The discrimination gets only worse up to the exclusion of the Ethiopian Jews from other Israelis. One of Israel’s stronger orthodox religious groups doesn’t recognize Ethiopians as Jews or allow their children into its kindergartens. Thus, with this, the very reason that they were taken to Israel is denied and they are alienated from the society. This has led the society of Israel to look at Ethiopians as strangers who do not belong there.
The discrimination of white Israelis against black (Ethiopian) Jews is evolving as the racism African Americans face in the United States of America. Currently, Ethiopian Jews in Israel face higher levels of police-stop searches and arrests than the rest of the population.
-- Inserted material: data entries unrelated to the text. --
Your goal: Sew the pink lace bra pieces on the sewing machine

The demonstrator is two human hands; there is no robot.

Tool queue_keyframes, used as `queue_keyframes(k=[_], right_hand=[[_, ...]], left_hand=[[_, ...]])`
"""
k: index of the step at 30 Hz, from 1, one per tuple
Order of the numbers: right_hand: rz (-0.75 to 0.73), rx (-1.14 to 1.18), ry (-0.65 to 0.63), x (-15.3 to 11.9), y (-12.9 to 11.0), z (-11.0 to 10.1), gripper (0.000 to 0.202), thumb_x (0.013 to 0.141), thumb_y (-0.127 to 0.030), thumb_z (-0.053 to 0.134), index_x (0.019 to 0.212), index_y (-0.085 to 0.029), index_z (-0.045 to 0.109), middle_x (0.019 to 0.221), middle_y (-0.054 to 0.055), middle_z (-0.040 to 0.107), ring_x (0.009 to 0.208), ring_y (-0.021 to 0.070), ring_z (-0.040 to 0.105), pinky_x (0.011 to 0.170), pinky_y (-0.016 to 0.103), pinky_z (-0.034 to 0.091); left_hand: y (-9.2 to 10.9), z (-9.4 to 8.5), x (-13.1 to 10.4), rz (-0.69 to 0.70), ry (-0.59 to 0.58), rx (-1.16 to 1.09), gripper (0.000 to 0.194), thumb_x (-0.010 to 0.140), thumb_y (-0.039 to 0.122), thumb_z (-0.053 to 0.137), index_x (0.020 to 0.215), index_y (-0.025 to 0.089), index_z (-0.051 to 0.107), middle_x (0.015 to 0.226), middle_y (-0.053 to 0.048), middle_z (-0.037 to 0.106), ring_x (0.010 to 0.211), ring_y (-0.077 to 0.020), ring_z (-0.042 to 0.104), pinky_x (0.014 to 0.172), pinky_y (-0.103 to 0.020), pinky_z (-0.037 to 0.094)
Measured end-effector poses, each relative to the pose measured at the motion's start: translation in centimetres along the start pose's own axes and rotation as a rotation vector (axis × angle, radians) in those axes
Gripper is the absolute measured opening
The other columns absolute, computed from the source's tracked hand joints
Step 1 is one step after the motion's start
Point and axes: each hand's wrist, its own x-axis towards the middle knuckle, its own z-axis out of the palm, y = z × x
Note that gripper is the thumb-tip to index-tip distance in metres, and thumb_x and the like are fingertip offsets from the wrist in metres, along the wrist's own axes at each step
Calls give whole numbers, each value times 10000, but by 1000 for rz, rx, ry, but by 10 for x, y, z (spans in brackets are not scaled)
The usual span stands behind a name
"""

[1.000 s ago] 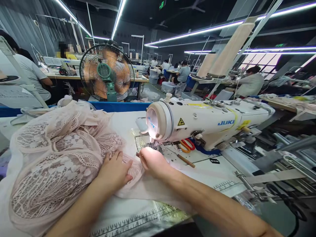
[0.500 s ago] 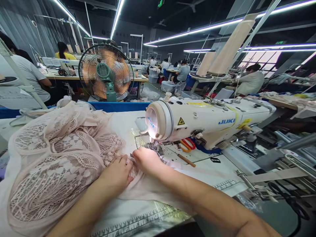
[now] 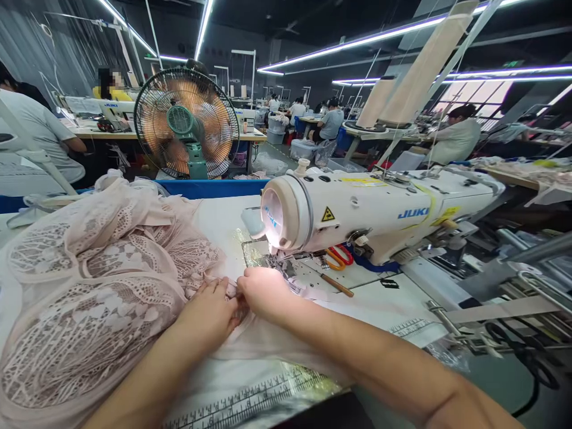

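Observation:
Pale pink lace fabric (image 3: 116, 298) lies bunched over the left of the sewing table and runs under both hands. My left hand (image 3: 212, 313) is closed on the edge of this fabric, fingers bent. Touching it on the right, my right hand (image 3: 263, 292) pinches the same fabric just in front of the needle area of the white sewing machine (image 3: 348, 208). The right fingertips are partly hidden behind the hand. The machine's lamp lights the right knuckles.
Red-and-orange-handled scissors (image 3: 338, 257), a wooden-handled tool (image 3: 336, 285) and a black blade (image 3: 389, 284) lie beside the machine. A fan (image 3: 185, 122) stands behind the table. Several people sit farther back. Printed rulers (image 3: 250, 400) mark the front edge.
The lace fabric has shifted slightly left in view, and the view itself has moved a little. Both hands stay close together on the fabric by the needle area.

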Motion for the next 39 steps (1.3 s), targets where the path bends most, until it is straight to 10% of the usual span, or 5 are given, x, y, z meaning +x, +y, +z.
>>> queue_keyframes(k=[8,18,24,39], right_hand=[[30,22,-16,-15,6,-10,193,755,-20,625,877,-141,712,896,139,701,821,254,671,588,271,404],[135,402,290,-15,10,21,116,948,-151,461,923,-167,574,869,49,668,768,149,598,658,235,395],[70,226,239,-3,13,23,151,940,-166,483,894,-165,628,885,58,678,780,154,593,629,243,362],[-36,16,150,6,15,23,131,873,-166,555,900,-186,681,871,67,676,839,219,620,562,275,311]], left_hand=[[4,-1,-1,-17,-3,36,483,973,320,472,1437,196,513,1523,-259,386,1388,-401,413,1131,-523,344],[-1,5,-1,-92,154,93,442,955,386,492,1323,179,622,1456,-225,497,1377,-387,429,1129,-592,314],[3,6,-3,-8,81,34,504,969,341,467,1378,56,539,1474,-257,464,1386,-367,422,1161,-565,297],[7,-2,-4,-28,-16,-8,542,960,332,482,1487,216,429,1533,-253,376,1439,-373,338,1131,-604,295]])
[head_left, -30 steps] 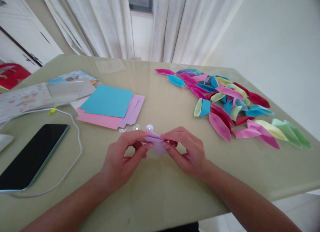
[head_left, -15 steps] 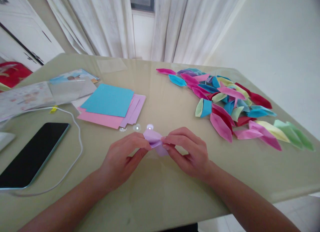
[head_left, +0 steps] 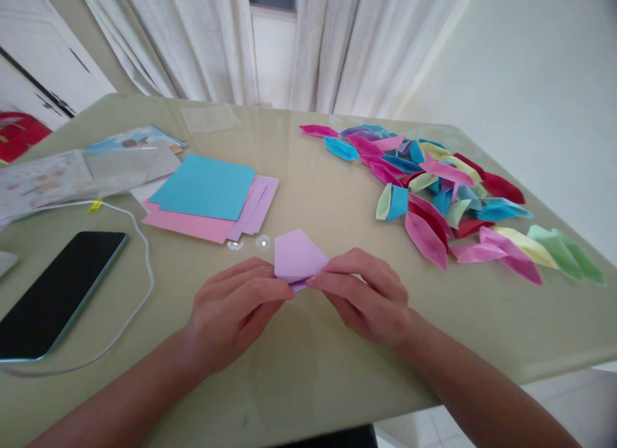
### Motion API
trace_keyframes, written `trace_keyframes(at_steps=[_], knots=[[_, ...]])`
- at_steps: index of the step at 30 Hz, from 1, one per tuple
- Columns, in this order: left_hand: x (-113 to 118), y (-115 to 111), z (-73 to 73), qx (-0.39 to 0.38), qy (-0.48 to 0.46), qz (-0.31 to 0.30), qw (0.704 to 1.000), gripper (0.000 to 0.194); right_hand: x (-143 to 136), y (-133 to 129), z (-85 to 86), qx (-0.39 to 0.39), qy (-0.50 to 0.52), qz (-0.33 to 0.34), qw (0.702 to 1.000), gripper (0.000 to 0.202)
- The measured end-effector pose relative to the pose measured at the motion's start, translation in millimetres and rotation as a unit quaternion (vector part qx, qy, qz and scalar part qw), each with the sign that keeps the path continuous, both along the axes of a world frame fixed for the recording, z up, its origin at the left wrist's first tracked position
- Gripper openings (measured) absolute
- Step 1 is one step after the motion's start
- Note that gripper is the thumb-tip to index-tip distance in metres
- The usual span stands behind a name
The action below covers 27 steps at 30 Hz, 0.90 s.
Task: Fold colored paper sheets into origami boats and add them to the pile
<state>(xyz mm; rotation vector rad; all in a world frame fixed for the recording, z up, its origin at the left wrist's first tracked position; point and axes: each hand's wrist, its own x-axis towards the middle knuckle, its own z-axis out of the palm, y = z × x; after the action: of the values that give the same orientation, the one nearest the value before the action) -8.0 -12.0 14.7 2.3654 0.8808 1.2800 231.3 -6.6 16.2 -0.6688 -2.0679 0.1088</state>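
A folded lilac paper (head_left: 299, 255) is held between both hands near the middle of the table, a broad pointed flap facing up. My left hand (head_left: 241, 306) pinches its lower left edge, fingers closed. On the lower right edge, my right hand (head_left: 369, 294) grips it between thumb and fingers. Part of the lower fold is hidden by the fingertips. Behind my left hand lies a stack of square papers, with a blue sheet (head_left: 205, 186) on top, a pink sheet (head_left: 193, 225) below and lilac sheets (head_left: 263, 207) at its right.
Many folded coloured paper pieces (head_left: 427, 236) are heaped at the right. A black phone (head_left: 62, 294) and a white cable (head_left: 151, 268) lie at the left, with plastic sleeves (head_left: 43, 181) behind them. The table's front edge (head_left: 409, 409) runs below my forearms.
The lilac paper has been turned between my fingers, so a larger flat flap now shows upright. Both hands have shifted slightly around it, and the view has moved a little.
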Motion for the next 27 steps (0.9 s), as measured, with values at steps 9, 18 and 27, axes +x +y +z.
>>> trace_keyframes(at_steps=[9, 18, 27], knots=[[2.0, 1.5, -1.7, 0.044, 0.004, 0.031, 0.999, 0.017, 0.2, 1.8, 3.0, -0.006, 0.031, -0.017, 0.999, 0.019], [-1.7, 3.5, -10.9, 0.068, 0.011, 0.01, 0.998, 0.023, -1.0, 4.1, -3.5, -0.004, 0.027, -0.002, 1.0, 0.014], [2.9, 3.0, -12.3, 0.043, -0.006, 0.008, 0.999, 0.035, -0.1, 4.8, -3.7, -0.004, 0.044, 0.008, 0.999, 0.018]])
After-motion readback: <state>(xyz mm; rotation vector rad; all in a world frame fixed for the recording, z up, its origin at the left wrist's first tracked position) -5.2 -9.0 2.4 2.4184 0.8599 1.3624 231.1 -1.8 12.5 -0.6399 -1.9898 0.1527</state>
The visit by PM Netanyahu resulted major outcomes for Israel in addition to diplomacy and business ties.
In what seemed to be a reciprocated deal to Israel’s support for Ethiopia in her bid to get a seat in the UN Security Council, PM HaileMariam Desalegn said that Ethiopia would support Israel’s bid to gain observer status at the African Union, which was also backed by Kenyan president Uhuru Kenyatta.
PM Netanyahu requested the assistance of PM Desalegn in freeing an Ethiopian Israeli, Avrham Mengistu, who is a captive in the Gaza Strip by the Islamist group Hamas. He is one of the two Israelis being held hostage by Hamas when Israel and Hamas were engaged in war in the summer of 2014.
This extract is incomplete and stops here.